--- WORK INSTRUCTIONS ---
Every line below between the line holding "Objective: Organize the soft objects" and the line holding "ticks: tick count", inclusive, should be repeated exactly, and all other lines omitted.

Dataset excerpts:
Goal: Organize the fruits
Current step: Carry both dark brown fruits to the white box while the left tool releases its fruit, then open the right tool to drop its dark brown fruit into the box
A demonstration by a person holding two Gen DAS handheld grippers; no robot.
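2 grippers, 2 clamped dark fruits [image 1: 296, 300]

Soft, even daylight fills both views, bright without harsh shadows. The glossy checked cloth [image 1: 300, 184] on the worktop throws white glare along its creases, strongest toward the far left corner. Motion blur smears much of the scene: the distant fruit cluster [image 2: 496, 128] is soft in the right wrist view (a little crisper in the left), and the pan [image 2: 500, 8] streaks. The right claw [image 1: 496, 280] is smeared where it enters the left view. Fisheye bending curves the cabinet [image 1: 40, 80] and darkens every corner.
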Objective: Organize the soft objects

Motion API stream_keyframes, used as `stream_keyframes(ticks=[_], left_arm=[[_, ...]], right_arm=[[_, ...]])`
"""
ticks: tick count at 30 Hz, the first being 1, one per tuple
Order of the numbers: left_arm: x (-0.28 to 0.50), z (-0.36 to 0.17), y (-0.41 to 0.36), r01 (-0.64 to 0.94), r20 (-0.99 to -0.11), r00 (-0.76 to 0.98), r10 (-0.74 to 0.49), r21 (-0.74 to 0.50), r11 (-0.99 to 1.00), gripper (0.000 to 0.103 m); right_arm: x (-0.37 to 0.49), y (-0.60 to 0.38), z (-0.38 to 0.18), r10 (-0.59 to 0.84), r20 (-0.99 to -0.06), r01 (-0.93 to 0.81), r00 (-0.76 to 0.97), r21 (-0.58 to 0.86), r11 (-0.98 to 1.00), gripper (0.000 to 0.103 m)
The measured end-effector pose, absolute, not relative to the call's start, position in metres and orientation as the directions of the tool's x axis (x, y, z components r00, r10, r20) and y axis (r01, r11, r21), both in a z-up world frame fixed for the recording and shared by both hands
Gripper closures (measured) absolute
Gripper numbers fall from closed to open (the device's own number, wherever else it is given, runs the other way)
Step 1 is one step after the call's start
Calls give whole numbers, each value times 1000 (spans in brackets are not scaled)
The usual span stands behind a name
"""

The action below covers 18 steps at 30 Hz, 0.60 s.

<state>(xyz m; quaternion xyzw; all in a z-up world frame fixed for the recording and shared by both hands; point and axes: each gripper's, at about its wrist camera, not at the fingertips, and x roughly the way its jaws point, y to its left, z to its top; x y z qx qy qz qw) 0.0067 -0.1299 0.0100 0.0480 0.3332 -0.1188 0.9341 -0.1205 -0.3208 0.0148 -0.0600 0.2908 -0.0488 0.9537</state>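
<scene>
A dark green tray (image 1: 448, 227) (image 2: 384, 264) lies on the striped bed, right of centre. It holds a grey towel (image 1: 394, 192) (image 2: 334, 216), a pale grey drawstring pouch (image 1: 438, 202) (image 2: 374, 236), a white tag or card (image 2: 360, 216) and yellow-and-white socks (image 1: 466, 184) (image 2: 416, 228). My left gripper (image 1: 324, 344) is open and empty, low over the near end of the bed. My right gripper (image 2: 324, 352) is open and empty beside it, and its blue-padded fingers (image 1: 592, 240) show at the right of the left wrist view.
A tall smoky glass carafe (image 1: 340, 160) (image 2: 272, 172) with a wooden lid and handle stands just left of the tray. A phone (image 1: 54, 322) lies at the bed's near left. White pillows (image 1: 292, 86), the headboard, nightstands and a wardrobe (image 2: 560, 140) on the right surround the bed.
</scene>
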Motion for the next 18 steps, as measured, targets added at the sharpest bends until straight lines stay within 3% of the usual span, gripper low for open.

--- SOLUTION TO THIS TASK ---
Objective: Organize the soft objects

Motion API stream_keyframes, used as `stream_keyframes(ticks=[_], left_arm=[[_, ...]], right_arm=[[_, ...]])`
"""
ticks: tick count at 30 Hz, the first being 1, one per tuple

The exercise is complete.